Could you return the whole listing, character for character?
+++
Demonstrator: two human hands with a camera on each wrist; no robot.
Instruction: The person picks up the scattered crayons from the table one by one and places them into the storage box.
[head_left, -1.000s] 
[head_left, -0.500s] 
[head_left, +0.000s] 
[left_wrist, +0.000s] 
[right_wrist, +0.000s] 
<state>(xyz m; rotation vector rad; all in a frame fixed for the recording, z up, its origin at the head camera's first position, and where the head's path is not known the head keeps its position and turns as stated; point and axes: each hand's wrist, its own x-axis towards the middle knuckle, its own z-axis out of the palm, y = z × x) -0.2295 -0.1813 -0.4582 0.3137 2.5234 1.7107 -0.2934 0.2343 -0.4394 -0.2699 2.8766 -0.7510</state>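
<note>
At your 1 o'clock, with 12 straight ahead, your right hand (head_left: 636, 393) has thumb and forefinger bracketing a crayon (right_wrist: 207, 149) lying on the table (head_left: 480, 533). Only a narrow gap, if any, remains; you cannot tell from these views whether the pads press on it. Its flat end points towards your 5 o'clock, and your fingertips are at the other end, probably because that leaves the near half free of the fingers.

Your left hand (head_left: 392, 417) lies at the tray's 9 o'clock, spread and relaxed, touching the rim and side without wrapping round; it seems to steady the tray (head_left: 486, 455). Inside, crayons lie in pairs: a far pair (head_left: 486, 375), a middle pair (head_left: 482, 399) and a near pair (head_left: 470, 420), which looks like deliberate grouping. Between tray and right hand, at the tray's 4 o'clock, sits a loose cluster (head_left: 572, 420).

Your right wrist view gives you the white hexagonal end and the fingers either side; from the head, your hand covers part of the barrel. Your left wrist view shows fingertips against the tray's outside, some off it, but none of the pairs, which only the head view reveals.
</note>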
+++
TASK RESPONSE:
Demonstrator: two human hands with a camera on each wrist; no robot.
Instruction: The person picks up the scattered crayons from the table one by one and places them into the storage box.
[head_left, -1.000s] 
[head_left, -0.500s] 
[head_left, +0.000s] 
[left_wrist, +0.000s] 
[right_wrist, +0.000s] 
<state>(xyz m; rotation vector rad; all in a frame fixed for the recording, z up, its origin at the head camera's first position, and where the head's path is not known the head keeps its position and turns as stated; point and axes: each hand's wrist, its own x-axis towards the middle knuckle, its own z-axis out of the palm, y = z × x) -0.2295 -0.1813 -0.4582 0.3137 2.5234 1.7107 -0.2934 0.2343 -0.4394 -0.2699 2.8766 -0.7510</state>
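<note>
At your 1 o'clock, with 12 straight ahead, your right hand (head_left: 636, 393) has thumb and forefinger bracketing a crayon (right_wrist: 207, 149) lying on the table (head_left: 480, 533). Only a narrow gap, if any, remains; you cannot tell from these views whether the pads press on it. Its flat end points towards your 5 o'clock, and your fingertips are at the other end, probably because that leaves the near half free of the fingers.

Your left hand (head_left: 392, 417) lies at the tray's 9 o'clock, spread and relaxed, touching the rim and side without wrapping round; it seems to steady the tray (head_left: 486, 455). Inside, crayons lie in pairs: a far pair (head_left: 486, 375), a middle pair (head_left: 482, 399) and a near pair (head_left: 470, 420), which looks like deliberate grouping. Between tray and right hand, at the tray's 4 o'clock, sits a loose cluster (head_left: 572, 420).

Your right wrist view gives you the white hexagonal end and the fingers either side; from the head, your hand covers part of the barrel. Your left wrist view shows fingertips against the tray's outside, some off it, but none of the pairs, which only the head view reveals.
</note>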

The exercise is complete as it stands.